YAML DSL Reference¶
Complete specification for the Complex Network RAG configuration language.
Table of Contents¶
- Overview
- Design Principles
- Schema Section
- Embeddings Section
- Similarities Section
- Network Section
- Complete Examples
- Best Practices
Overview¶
The DSL has four orthogonal sections, each handling one concern:
schema: # Data shape and extraction
embeddings: # Field → vector mappings
similarities: # Comparison functions
network: # Edge creation rules
Minimal Example¶
schema:
content: text
embeddings:
content_vec:
field: content
model: tfidf
similarities:
default:
embedding: content_vec
network:
edges:
similarity: default
min: 0.3
Design Principles¶
The DSL follows SICP's three key principles:
1. Primitives¶
Minimal, orthogonal building blocks:
| Primitive | Section | Purpose |
|---|---|---|
| Field | schema |
Data shape and extraction |
| Embedding | embeddings |
Field → vector mapping |
| Similarity | similarities |
Comparison function |
| Edge rule | network |
When to create edges |
2. Combination¶
Uniform syntax everywhere using combine:
# Combining embeddings
text_vec:
combine:
- ref: title_vec
weight: 0.3
- ref: abstract_vec
weight: 0.7
# Combining similarities (same syntax)
overall:
combine:
- ref: text_sim
weight: 0.8
- ref: tag_sim
weight: 0.2
3. Abstraction¶
Named definitions for reuse and clarity.

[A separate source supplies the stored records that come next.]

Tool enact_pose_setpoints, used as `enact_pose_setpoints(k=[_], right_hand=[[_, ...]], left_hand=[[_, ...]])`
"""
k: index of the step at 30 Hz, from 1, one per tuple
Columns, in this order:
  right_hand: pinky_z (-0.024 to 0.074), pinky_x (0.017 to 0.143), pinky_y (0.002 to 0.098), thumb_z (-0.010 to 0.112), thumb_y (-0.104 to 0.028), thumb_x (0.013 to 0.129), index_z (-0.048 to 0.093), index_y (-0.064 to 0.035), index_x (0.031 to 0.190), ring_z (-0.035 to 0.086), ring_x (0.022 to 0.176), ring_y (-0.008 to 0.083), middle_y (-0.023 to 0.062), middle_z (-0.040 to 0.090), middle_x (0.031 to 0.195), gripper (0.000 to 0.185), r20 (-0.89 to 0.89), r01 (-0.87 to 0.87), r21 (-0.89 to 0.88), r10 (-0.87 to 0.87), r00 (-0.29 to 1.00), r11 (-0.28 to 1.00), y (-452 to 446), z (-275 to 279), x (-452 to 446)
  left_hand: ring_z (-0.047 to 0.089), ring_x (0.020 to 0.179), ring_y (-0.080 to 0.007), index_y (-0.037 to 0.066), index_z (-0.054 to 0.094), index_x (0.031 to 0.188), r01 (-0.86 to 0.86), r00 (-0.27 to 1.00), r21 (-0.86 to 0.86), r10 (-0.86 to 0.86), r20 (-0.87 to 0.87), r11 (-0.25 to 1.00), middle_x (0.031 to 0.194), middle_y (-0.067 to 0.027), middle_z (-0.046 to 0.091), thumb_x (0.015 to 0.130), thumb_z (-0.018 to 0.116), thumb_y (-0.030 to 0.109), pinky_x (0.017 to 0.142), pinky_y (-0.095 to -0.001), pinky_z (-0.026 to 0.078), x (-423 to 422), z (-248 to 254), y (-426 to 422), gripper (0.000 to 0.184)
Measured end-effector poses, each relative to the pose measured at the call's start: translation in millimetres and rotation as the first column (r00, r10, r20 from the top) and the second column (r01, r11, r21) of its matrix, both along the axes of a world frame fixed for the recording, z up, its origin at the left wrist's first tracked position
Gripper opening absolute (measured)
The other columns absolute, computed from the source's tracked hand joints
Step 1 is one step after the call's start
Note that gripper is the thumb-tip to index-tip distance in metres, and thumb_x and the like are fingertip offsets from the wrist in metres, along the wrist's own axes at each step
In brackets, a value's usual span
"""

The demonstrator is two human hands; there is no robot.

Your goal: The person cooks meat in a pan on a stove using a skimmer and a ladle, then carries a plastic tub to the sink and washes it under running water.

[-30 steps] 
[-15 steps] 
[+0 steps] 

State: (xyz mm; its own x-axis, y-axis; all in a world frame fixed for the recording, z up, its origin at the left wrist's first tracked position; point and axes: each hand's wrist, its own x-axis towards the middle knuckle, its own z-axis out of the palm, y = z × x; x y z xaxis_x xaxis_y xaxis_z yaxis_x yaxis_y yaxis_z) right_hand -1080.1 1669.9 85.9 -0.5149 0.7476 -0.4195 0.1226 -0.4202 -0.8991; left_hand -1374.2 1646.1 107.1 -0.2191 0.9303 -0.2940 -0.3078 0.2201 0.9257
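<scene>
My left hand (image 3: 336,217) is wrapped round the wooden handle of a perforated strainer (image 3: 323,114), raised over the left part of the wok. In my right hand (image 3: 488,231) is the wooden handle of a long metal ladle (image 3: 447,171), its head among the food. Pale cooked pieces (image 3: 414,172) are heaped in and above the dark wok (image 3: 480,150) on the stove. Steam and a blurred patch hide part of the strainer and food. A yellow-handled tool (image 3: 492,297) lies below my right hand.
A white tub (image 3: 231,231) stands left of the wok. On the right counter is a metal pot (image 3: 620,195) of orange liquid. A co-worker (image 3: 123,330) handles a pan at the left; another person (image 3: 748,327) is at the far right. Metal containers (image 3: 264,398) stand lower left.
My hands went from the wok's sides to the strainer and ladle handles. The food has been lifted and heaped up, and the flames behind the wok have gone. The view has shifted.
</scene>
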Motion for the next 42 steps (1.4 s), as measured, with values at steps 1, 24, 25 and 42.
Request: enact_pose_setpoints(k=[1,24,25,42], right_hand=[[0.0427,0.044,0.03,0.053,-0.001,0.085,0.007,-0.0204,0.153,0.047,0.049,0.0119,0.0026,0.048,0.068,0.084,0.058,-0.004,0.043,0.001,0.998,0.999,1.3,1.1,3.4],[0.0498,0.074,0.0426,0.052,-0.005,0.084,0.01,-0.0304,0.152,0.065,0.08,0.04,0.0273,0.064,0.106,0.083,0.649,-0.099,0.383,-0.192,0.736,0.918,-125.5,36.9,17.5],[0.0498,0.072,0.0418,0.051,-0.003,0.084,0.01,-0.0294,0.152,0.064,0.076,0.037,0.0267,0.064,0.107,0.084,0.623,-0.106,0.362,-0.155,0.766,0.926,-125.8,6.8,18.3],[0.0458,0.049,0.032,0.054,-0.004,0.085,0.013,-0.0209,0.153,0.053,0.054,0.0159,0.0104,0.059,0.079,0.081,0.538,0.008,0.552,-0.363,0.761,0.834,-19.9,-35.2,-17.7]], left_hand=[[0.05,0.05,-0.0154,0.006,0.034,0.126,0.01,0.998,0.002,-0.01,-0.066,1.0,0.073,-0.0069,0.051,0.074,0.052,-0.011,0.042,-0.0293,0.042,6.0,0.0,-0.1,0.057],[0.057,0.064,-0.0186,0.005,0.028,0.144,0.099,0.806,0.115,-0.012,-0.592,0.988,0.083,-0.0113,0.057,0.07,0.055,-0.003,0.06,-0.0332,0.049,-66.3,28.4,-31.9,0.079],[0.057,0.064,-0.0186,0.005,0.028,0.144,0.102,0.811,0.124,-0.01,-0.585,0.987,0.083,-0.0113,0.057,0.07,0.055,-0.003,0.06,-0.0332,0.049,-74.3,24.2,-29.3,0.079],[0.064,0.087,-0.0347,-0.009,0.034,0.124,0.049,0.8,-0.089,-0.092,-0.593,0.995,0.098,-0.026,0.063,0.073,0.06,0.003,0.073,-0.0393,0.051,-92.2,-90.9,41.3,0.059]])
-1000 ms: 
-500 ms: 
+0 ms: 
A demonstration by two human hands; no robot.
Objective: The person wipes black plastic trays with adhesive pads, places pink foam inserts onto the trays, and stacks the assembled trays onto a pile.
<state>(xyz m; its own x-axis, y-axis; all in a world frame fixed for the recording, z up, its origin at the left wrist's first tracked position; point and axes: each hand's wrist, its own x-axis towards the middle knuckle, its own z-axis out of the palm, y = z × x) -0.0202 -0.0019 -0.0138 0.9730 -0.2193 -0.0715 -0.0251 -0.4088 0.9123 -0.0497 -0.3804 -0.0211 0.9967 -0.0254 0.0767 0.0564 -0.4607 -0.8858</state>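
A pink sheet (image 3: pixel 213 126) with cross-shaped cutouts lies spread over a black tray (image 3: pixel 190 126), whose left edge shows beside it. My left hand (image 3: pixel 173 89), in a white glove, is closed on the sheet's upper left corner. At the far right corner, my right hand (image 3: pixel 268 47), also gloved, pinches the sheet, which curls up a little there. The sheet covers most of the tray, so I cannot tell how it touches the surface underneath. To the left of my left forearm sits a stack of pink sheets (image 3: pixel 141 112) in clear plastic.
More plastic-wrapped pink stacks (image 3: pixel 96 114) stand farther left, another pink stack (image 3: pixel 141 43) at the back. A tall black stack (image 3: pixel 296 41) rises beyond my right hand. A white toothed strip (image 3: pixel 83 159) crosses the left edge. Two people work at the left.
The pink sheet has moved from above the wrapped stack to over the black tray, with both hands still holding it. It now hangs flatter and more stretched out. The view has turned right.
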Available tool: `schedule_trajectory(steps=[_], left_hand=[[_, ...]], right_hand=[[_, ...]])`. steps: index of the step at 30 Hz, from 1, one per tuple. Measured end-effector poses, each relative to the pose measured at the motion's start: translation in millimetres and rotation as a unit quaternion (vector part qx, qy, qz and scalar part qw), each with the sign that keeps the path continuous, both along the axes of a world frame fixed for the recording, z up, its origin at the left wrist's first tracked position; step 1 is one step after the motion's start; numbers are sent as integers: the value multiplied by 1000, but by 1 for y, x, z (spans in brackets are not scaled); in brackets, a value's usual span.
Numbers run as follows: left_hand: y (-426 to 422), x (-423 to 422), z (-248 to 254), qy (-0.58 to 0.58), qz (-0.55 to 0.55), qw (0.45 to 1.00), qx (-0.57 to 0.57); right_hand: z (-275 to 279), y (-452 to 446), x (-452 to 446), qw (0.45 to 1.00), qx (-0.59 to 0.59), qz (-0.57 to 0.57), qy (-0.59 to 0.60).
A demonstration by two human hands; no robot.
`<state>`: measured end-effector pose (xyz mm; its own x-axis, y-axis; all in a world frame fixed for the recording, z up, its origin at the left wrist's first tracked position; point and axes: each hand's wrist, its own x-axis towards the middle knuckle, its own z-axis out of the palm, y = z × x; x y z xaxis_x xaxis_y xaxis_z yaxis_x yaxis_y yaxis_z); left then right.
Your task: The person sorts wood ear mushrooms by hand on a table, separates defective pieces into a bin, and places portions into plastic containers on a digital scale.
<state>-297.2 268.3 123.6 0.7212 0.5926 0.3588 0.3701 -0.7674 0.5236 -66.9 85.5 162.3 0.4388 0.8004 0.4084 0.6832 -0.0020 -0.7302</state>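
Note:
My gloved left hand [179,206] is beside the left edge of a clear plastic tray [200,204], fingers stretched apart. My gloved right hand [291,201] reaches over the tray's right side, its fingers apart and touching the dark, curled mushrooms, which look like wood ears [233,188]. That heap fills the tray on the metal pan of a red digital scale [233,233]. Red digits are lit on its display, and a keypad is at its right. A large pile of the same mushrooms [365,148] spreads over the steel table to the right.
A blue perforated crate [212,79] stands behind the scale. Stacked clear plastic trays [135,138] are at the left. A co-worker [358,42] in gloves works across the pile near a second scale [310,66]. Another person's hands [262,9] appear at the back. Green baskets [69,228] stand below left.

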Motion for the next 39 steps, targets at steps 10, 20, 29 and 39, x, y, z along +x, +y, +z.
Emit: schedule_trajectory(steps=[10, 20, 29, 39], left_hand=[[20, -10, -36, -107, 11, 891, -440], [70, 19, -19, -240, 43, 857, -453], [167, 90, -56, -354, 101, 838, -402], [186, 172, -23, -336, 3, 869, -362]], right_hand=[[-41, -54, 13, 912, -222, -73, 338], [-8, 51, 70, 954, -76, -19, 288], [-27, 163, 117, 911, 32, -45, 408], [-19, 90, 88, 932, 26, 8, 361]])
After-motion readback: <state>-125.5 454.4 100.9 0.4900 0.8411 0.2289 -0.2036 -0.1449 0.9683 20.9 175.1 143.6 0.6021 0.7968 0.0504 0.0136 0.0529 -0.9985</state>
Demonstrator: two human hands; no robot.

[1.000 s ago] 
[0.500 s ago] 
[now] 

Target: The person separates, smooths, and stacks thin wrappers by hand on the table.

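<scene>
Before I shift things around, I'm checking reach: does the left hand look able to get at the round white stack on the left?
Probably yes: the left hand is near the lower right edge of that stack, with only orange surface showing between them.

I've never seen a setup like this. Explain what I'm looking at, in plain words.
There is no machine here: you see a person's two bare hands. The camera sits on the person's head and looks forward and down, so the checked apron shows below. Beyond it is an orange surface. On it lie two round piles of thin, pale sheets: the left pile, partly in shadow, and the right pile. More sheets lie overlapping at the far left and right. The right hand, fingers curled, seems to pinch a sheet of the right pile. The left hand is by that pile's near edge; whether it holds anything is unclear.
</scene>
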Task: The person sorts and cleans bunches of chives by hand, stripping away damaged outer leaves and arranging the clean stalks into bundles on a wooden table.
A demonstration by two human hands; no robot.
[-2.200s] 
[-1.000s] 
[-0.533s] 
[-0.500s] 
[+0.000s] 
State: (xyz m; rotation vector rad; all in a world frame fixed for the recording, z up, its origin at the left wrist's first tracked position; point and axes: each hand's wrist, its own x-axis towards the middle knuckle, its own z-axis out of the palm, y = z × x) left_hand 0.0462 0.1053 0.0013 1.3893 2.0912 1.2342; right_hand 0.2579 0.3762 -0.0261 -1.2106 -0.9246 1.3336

Every embedding and similarity has a name that can be referenced.
Schema Section¶
Defines data shape, extraction, and computed fields.
Field Syntax¶
schema:
# Minimal: just type
title: text
# With options
abstract:
type: text
required: true
# List with default
tags:
type: list
default: []
# JSONPath extraction
authors:
type: list
from: "$.metadata.authors[*].name"
# With reduce and transforms
first_author:
type: text
from: "$.authors[*].name"
reduce: first
transform: [strip]
Field Properties¶
| Property | Type | Default | Description |
|---|---|---|---|
type |
string | text |
Data type: text, list, number, dict |
required |
bool | false |
Must be present |
default |
any | null |
Value when missing |
from |
string | - | JSONPath extraction expression |
reduce |
string | - | How to reduce multiple matches |
flatten |
bool | false |
Flatten nested lists |
transform |
list | - | Value transformations |
validate |
dict | - | Validation constraints |
JSONPath Extraction¶
Extract values from nested JSON structures:
schema:
# Direct field
title:
from: "$.title"
# Nested access
abstract:
from: "$.metadata.abstract"
# Array elements
first_author:
from: "$.authors[0].name"
# All array elements
all_authors:
type: list
from: "$.authors[*].name"
# Nested arrays (flattened)
all_affiliations:
type: list
from: "$.authors[*].affiliations[*]"
flatten: true
Reduce Operations¶
When JSONPath matches multiple values:
| Operation | Description | Example |
|---|---|---|
first |
First match | [a,b,c] → a |
last |
Last match | [a,b,c] → c |
list |
All as list | [a,b,c] → [a,b,c] |
join |
Join strings | [a,b,c] → "a, b, c" |
count |
Count matches | [a,b,c] → 3 |
unique |
Deduplicate | [a,b,a] → [a,b] |
sum |
Sum numbers | [1,2,3] → 6 |
mean |
Average | [2,4,6] → 4.0 |
min |
Minimum | [3,1,2] → 1 |
max |
Maximum | [3,1,2] → 3 |
flatten |
Flatten nested | [[a],[b,c]] → [a,b,c] |
Transforms¶
Preprocessing applied to field values:
| Transform | Description |
|---|---|
lowercase |
Convert to lowercase |
strip |
Strip whitespace |
Validators¶
Constraints checked at ingestion time:
schema:
year:
type: number
validate:
min: 1900
max: 2100
email:
type: text
validate:
pattern: "^[a-z]+@[a-z]+\\.[a-z]+$"
status:
type: text
validate:
choices: [draft, published, archived]
title:
type: text
validate:
min_length: 1
max_length: 200
| Validator | Applies To | Description |
|---|---|---|
min |
number | Minimum value |
max |
number | Maximum value |
min_length |
text, list | Minimum length |
max_length |
text, list | Maximum length |
pattern |
text | Regex pattern |
choices |
any | Allowed values |
Computed Fields¶
Derive fields from existing ones:
schema:
title: text
abstract: text
authors:
type: list
compute:
# Short form: just formula
full_text: "concat(title, ' ', abstract)"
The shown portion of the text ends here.